We recently developed a Janus kinase 2 (Jak2) small-molecule inhibitor called G6 and found that it inhibits Jak2-V617F-mediated pathologic cell growth in vitro, ex vivo, and in vivo. However, its ability to inhibit Jak2-V617F-mediated myeloproliferative neoplasia, with particular emphasis in the bone marrow, has not previously been examined. Here, we investigated the efficacy of G6 in a transgenic mouse model of Jak2-V617F-mediated myeloproliferative neoplasia. We found that G6 provided therapeutic benefit to the peripheral blood as determined by elimination of leukocytosis, thrombocytosis, and erythrocytosis. G6 normalized the pathologically high plasma concentrations of interleukin 6 (IL-6). In the liver, G6 eliminated Jak2-V617F-driven extramedullary hematopoiesis. With respect to the spleen, G6 significantly reduced both the splenomegaly and megakaryocytic hyperplasia. In the critically important bone marrow, G6 normalized the pathologically high levels of phospho-Jak2 and phospho-signal transducer and activator of transcription 5 (STAT5). It significantly reduced the megakaryocytic hyperplasia in the marrow and completely normalized the M/E ratio. Most importantly, G6 selectively reduced the mutant Jak2 burden by 67%on average, with virtual elimination of mutant Jak2 cells in one third of all treated mice. Lastly, clonogenic assays using marrow stem cells from the myeloproliferative neoplasm mice revealed a time-dependent elimination of the clonogenic growth potential of these cells by G6. Collectively, these data indicate that G6 exhibits exceptional efficacy in the peripheral blood, liver, spleen, and, most importantly, in the bone marrow, thereby raising the possibility that this compound may alter the natural history of Jak2-V617F-mediated myeloproliferative neoplasia.

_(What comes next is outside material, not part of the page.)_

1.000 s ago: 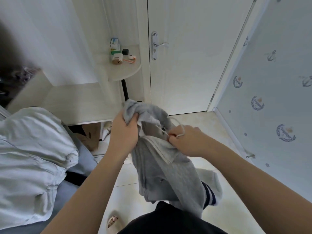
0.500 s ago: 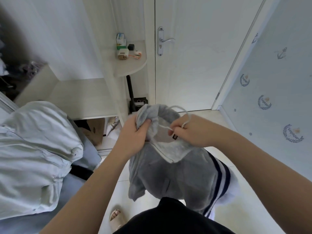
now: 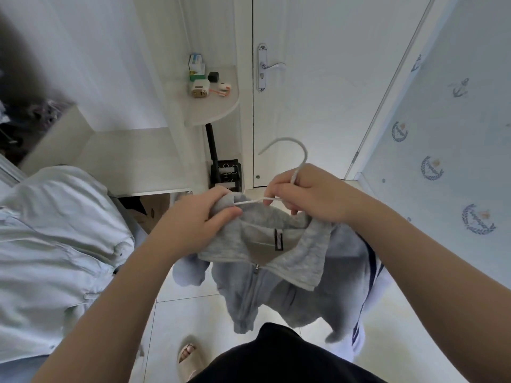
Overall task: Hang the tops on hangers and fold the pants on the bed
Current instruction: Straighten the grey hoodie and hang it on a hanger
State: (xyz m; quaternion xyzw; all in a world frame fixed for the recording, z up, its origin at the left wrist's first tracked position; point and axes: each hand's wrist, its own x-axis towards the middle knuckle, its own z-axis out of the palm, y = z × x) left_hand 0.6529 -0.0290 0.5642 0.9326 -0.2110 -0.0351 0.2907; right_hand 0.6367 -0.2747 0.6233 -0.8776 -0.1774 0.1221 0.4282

The stilbenoid tyrosine kinase inhibitor, G6, suppresses Jak2-V617F-mediated human pathological cell growth in vitro and in vivo.

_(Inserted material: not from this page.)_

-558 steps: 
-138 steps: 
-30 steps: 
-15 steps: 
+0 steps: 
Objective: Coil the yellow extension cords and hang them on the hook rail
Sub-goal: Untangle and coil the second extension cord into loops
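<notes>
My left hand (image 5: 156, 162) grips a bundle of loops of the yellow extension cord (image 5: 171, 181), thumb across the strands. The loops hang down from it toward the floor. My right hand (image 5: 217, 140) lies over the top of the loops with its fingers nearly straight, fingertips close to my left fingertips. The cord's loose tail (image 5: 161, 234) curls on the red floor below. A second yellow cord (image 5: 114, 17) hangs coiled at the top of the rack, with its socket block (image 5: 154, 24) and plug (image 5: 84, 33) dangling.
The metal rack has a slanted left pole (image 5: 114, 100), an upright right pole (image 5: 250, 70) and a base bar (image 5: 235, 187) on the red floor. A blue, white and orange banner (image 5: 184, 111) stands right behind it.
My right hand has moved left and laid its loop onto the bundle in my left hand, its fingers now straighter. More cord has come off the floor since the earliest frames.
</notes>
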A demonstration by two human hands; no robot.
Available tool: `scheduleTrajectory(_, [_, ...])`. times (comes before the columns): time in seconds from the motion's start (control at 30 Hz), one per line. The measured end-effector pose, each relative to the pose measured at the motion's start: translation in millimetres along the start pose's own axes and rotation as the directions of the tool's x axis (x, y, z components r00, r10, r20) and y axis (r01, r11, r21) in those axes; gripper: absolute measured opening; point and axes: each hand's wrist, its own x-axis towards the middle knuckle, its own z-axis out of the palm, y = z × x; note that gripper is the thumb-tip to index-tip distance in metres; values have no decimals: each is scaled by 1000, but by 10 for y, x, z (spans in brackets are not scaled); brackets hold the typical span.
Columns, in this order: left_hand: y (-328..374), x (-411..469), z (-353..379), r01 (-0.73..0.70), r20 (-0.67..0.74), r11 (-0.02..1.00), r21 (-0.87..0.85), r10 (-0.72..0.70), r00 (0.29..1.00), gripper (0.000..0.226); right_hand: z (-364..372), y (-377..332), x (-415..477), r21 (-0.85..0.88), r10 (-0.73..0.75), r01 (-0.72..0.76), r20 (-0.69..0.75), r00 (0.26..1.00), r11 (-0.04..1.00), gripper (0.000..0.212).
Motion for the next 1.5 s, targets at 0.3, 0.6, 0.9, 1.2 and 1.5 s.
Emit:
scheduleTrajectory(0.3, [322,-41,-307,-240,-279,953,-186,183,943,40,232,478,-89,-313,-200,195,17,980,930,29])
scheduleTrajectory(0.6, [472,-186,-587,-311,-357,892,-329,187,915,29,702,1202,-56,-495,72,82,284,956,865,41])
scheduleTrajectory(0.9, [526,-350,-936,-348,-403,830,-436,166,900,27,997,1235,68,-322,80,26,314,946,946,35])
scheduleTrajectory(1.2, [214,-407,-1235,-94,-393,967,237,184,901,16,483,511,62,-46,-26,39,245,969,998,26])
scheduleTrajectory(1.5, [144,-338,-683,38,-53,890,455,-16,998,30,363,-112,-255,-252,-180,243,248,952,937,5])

Using structure-based virtual screening, we previously identified a novel stilbenoid inhibitor of Jak2 tyrosine kinase named G6. Here, we hypothesized that G6 suppresses Jak2-V617F-mediated human pathological cell growth in vitro and in vivo. We found that G6 inhibited proliferation of the Jak2-V617F expressing human erythroleukemia (HEL) cell line by promoting marked cell cycle arrest and inducing apoptosis. The G6-dependent increase in apoptosis levels was concomitant with increased caspase 3/7 activity and cleavage of PARP. G6 also selectively inhibited phosphorylation of STAT5, a downstream signaling target of Jak2. Using a mouse model of Jak2-V617F-mediated hyperplasia, we found that G6 significantly decreased the percentage of blast cells in the peripheral blood, reduced splenomegaly, and corrected a pathologically low myeloid to erythroid ratio in the bone marrow by eliminating HEL cell engraftment in this tissue. In addition, drug efficacy correlated with the presence of G6 in the plasma, marrow, and spleen. Collectively, these data demonstrate that the stilbenoid compound, G6, suppresses Jak2-V617F-mediated aberrant cell growth. As such, G6 may be a potential therapeutic lead candidate against Jak2-mediated, human disease.

Identification of a novel inhibitor of JAK2 tyrosine kinase by structure-based virtual screening.

Janus kinase 2 (JAK2) plays a crucial role in the pathomechanism of myeloproliferative disorders and hematologic malignancies. A somatic mutation of JAK2 (Val617Phe) was previously shown to occur in 98% of patients with polycythemia vera and 50% of patients with essential thrombocythemia and primary myelofibrosis. Thus, effective JAK2 kinase inhibitors may be of significant therapeutic importance. Here, we applied a structure-based virtual screen to identify novel JAK2 inhibitors. One JAK2 inhibitor in particular, G6, demonstrated remarkable potency as well as specificity, which makes it as a potential lead candidate against diseases related to elevated JAK2 tyrosine kinase activity.